* _Exercise directions_: If a line appears in the data below, it must appear in your answer exactly as given.

=== Input data ===

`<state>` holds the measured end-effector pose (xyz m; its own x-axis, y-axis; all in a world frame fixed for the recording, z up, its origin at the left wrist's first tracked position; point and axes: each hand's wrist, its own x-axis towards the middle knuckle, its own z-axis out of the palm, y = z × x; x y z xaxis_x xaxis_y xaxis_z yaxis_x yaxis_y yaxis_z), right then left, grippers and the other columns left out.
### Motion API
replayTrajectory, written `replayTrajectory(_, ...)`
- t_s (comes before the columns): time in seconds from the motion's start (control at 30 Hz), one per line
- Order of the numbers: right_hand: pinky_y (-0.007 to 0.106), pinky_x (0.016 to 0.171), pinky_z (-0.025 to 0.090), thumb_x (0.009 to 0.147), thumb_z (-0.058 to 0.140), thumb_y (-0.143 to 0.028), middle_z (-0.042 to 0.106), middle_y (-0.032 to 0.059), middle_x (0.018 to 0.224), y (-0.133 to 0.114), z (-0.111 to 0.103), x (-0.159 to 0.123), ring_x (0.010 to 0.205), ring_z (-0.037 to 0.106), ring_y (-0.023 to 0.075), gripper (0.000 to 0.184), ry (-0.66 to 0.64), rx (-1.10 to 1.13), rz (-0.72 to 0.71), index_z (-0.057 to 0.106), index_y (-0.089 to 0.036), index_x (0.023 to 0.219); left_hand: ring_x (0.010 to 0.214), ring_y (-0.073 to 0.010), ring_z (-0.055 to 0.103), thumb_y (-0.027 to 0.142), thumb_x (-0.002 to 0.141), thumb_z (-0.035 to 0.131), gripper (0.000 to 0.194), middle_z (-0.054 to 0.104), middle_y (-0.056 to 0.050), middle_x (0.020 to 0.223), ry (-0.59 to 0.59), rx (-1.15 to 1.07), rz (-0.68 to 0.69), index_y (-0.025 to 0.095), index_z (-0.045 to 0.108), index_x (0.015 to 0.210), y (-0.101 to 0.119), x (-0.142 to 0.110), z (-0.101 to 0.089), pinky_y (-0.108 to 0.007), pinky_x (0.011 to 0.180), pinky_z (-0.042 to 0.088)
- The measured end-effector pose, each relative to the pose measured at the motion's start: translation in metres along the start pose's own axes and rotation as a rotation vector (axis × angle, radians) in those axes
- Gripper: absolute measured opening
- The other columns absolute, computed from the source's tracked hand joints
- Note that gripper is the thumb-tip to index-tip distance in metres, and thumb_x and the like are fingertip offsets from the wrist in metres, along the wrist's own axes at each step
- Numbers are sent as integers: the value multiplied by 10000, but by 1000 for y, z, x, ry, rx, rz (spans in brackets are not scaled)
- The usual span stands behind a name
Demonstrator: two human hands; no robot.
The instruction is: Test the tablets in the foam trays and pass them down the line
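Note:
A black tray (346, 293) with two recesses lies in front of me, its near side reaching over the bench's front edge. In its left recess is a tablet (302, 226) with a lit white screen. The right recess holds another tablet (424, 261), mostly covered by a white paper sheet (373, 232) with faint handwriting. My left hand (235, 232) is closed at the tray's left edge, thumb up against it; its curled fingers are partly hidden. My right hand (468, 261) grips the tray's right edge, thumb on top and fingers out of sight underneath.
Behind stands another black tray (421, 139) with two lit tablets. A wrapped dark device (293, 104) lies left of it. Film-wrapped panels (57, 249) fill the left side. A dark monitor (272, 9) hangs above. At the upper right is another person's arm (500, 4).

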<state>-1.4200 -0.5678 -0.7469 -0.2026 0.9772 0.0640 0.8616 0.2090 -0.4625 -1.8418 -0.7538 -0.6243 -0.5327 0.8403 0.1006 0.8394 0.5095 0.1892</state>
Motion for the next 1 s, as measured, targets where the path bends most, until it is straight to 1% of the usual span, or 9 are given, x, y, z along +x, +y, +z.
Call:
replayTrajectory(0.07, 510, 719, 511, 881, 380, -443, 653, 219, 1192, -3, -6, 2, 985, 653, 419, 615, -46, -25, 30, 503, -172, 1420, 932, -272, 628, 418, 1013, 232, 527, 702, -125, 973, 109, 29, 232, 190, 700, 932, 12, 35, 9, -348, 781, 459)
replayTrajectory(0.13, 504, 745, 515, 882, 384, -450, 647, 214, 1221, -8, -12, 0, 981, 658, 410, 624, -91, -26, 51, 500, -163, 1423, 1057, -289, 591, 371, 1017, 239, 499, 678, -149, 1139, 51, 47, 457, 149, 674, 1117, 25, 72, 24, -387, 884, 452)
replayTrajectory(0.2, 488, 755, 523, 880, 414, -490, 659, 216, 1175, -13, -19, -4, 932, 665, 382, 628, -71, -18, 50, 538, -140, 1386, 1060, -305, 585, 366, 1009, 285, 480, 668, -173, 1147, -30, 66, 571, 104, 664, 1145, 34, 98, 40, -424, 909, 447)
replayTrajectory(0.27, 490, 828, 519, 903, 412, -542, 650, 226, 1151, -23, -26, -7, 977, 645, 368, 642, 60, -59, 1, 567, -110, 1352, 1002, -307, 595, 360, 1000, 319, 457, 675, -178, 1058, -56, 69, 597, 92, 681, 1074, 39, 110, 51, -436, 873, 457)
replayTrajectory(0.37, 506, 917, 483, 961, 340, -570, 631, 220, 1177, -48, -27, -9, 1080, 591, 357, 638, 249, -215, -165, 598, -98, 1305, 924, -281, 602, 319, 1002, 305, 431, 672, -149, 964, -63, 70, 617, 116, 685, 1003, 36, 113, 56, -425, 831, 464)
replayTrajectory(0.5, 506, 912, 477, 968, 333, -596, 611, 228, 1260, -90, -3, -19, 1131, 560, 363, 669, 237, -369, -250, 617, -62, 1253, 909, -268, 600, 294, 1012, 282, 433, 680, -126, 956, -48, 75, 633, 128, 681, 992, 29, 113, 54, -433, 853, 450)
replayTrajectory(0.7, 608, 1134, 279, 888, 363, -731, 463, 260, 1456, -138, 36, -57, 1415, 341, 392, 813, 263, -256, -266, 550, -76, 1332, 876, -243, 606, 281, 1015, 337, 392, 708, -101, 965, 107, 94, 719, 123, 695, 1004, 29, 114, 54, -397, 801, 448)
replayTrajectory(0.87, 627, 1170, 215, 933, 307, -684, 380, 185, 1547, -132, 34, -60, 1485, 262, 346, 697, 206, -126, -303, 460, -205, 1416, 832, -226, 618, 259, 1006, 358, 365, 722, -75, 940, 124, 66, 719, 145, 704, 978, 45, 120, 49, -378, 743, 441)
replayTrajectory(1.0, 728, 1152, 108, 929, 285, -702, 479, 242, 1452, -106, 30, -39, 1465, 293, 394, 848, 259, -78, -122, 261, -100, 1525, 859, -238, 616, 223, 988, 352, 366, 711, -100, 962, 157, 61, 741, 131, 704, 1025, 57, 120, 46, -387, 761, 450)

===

* _Answer section_:
`<state>` holds the measured end-effector pose (xyz m; its own x-axis, y-axis; all in a world frame fixed for the recording, z up, its origin at the left wrist's first tracked position; point and axes: each hand's wrist, its own x-axis towards the middle knuckle, its own z-axis out of the palm, y = z × x; x y z xaxis_x xaxis_y xaxis_z yaxis_x yaxis_y yaxis_z), right then left, grippers and the other columns left out.
### Motion API
replayTrajectory, written `replayTrajectory(_, ...)`
- t_s (comes before the columns): time in seconds from the motion's start (control at 30 Hz), one per line
- Order of the numbers: right_hand: pinky_y (-0.007 to 0.106), pinky_x (0.016 to 0.171), pinky_z (-0.025 to 0.090), thumb_x (0.009 to 0.147), thumb_z (-0.058 to 0.140), thumb_y (-0.143 to 0.028), middle_z (-0.042 to 0.106), middle_y (-0.032 to 0.059), middle_x (0.018 to 0.224), y (-0.133 to 0.114), z (-0.111 to 0.103), x (-0.159 to 0.123), ring_x (0.010 to 0.205), ring_z (-0.037 to 0.106), ring_y (-0.023 to 0.075), gripper (0.000 to 0.184), ry (-0.66 to 0.64), rx (-1.10 to 1.13), rz (-0.72 to 0.71), index_z (-0.057 to 0.106), index_y (-0.089 to 0.036), index_x (0.023 to 0.219); left_hand: ring_x (0.010 to 0.214), ring_y (-0.073 to 0.010), ring_z (-0.055 to 0.103), thumb_y (-0.027 to 0.142), thumb_x (-0.002 to 0.141), thumb_z (-0.035 to 0.131), gripper (0.000 to 0.194), middle_z (-0.054 to 0.104), middle_y (-0.056 to 0.050), middle_x (0.020 to 0.223), ry (-0.59 to 0.59), rx (-1.15 to 1.07), rz (-0.68 to 0.69), index_y (-0.025 to 0.095), index_z (-0.045 to 0.108), index_x (0.015 to 0.210), y (-0.101 to 0.119), x (-0.142 to 0.110), z (-0.101 to 0.089), pinky_y (-0.108 to 0.007), pinky_x (0.011 to 0.180), pinky_z (-0.042 to 0.088)
- The measured end-effector pose, each relative to the pose measured at the motion's start: translation in metres along the start pose's own axes and rotation as a rotation vector (axis × angle, radians) in those axes
- Gripper: absolute measured opening
- The other columns absolute, computed from the source's tracked hand joints
- Note that gripper is the thumb-tip to index-tip distance in metres, and thumb_x and the like are fingertip offsets from the wrist in metres, along the wrist's own axes at each step
- Numbers are sent as integers: the value multiplied by 10000, but by 1000 for y, z, x, ry, rx, rz (spans in brackets are not scaled)
- The usual span stands behind a name
Demonstrator: two human hands; no robot.
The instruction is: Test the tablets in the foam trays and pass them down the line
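Note:
A black tray (346, 293) with two recesses lies in front of me, its near side reaching over the bench's front edge. In its left recess is a tablet (302, 226) with a lit white screen. The right recess holds another tablet (424, 261), mostly covered by a white paper sheet (373, 232) with faint handwriting. My left hand (235, 232) is closed at the tray's left edge, thumb up against it; its curled fingers are partly hidden. My right hand (468, 261) grips the tray's right edge, thumb on top and fingers out of sight underneath.
Behind stands another black tray (421, 139) with two lit tablets. A wrapped dark device (293, 104) lies left of it. Film-wrapped panels (57, 249) fill the left side. A dark monitor (272, 9) hangs above. At the upper right is another person's arm (500, 4).
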
<state>-1.4200 -0.5678 -0.7469 -0.2026 0.9772 0.0640 0.8616 0.2090 -0.4625 -1.8418 -0.7538 -0.6243 -0.5327 0.8403 0.1006 0.8394 0.5095 0.1892</state>
Motion for the next 1 s, as measured, targets where the path bends most, until it is straight to 1% of the usual span, or 9 are given, x, y, z along +x, +y, +z.
Call:
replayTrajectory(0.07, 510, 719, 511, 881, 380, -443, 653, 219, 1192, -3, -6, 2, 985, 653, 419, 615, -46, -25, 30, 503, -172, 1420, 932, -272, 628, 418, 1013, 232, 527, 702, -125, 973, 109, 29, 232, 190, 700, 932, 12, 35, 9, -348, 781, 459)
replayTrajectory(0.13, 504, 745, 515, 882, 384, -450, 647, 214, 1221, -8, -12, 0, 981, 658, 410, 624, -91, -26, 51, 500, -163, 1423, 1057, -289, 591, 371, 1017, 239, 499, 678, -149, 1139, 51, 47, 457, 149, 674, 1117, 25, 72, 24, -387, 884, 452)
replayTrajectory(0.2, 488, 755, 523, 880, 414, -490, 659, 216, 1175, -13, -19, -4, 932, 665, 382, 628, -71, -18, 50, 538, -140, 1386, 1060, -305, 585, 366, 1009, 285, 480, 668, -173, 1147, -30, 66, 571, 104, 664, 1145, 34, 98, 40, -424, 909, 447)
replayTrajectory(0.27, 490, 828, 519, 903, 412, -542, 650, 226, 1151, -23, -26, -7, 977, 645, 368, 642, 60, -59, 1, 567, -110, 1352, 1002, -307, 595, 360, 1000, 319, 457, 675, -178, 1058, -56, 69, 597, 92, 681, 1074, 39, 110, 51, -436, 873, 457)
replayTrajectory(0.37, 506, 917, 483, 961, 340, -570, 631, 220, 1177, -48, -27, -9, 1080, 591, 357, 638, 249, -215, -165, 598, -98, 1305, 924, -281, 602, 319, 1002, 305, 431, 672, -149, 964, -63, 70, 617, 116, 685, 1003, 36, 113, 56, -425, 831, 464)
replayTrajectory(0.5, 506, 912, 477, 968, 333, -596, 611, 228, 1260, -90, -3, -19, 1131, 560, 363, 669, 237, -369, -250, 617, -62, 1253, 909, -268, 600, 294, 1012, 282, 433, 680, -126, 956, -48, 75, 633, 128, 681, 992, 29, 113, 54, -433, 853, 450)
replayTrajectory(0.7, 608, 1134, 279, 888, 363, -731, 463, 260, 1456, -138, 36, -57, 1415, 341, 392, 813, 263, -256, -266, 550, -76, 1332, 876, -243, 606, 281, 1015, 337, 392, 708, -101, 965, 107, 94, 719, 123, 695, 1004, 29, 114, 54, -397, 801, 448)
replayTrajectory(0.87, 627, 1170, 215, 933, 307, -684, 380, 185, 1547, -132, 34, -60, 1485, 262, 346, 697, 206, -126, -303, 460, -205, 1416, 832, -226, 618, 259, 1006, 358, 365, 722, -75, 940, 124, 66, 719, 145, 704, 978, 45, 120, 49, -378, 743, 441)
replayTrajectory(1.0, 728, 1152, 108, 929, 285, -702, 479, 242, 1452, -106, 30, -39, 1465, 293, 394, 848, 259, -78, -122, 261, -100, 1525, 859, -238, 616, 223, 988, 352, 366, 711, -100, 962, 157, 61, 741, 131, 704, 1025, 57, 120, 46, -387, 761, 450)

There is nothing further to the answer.